Eventually, running will cause your brain to release endorphins, or feel-good hormones. She said this was the only running she could afford and the runner’s high she eventually started to feel changed her mood and turned things around for her.

I was never a runner. I would just go out in the evening for a jog. If I could run, I would run. If I couldn’t run anymore I would walk. No matter how I felt, I would force myself to go through the motions. Slowly, I was able to maintain a steady pace and go for longer periods of time. It has been one of the best therapies because it started leading to more and more changes. Small changes can lead to bigger and better outcomes.

About the Author

Christina DeSerio

In addition to her role as the CEO of Aepios, Christina holds an advanced degree in neuroscience with extensive training in vision science, cognitive neuroscience, and cognitive and developmental psychology.
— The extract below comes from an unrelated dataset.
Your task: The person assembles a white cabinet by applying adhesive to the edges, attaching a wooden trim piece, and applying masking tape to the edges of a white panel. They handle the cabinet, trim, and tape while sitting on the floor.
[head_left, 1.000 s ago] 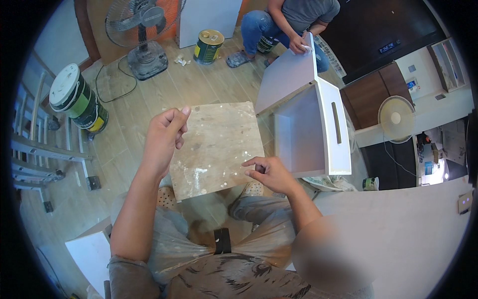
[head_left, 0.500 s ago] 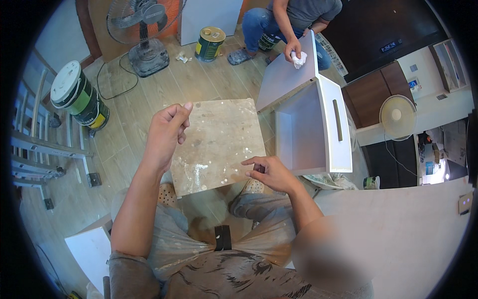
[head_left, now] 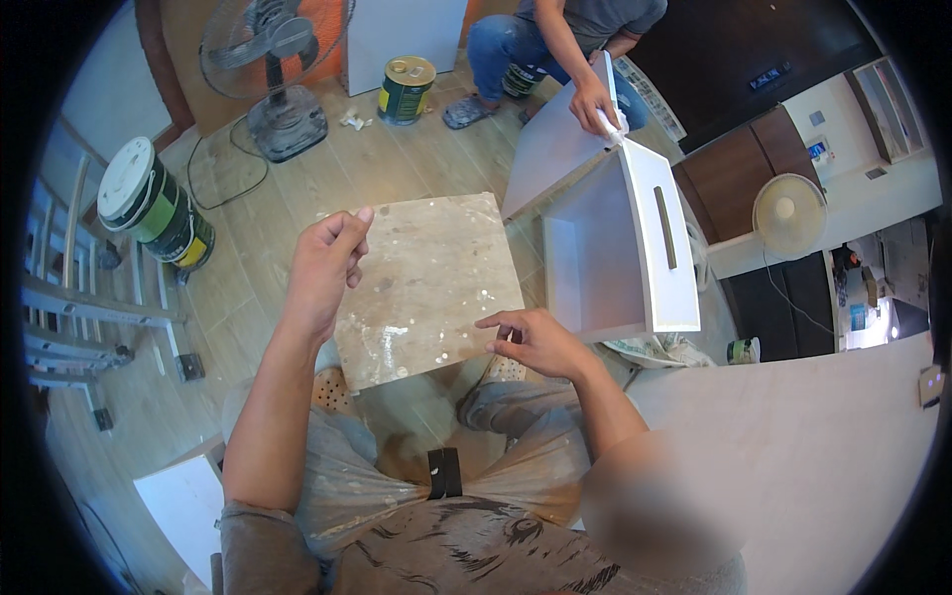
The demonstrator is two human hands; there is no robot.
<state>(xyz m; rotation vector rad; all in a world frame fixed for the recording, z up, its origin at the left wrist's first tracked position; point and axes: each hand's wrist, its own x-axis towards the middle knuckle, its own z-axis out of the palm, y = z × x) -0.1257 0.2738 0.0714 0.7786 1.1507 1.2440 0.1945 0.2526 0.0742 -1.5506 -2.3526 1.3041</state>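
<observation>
Slipping is the first danger we see here: the square board (head_left: 428, 288), pale brown and spotted with white paint, is held up in the air over our lap, and only finger pinches at two places keep it there. Our left hand (head_left: 322, 268) is closed on the far left corner, thumb on the top face and fingers curled behind the edge. Our right hand (head_left: 535, 342) grips the near right edge, with the fingertips lying on the top face and the thumb seemingly under it (we cannot see the thumb well). If one pinch becomes loose, the board could turn around the other hand and fall on our knees or on the wooden floor (head_left: 248, 258).

A second danger is the white cabinet box (head_left: 620, 253) just beside the board's right side. It is tilted, and another person's hand (head_left: 595, 104) holds its top corner; a swing of the board to the right could strike it.

The board lies between our two hands, tilted a little, its far edge pointing to the standing fan (head_left: 278, 69) and the yellow paint can (head_left: 405, 89). The green and white bucket (head_left: 159, 208) and the ladder (head_left: 79, 307) are well apart on the left.
</observation>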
Having worked with some of the most elite labs in the country, her aim is to apply this acquired knowledge to make a positive impact on the world through research, service, and activism. Numerous studies have shown that the brain is highly adaptable and changeable, and that simply knowing this fact can improve the recovery process. She hopes that by sharing some of the research she has come across in the fields of neuroscience and psychology, she can spur compassion, healing, and recovery.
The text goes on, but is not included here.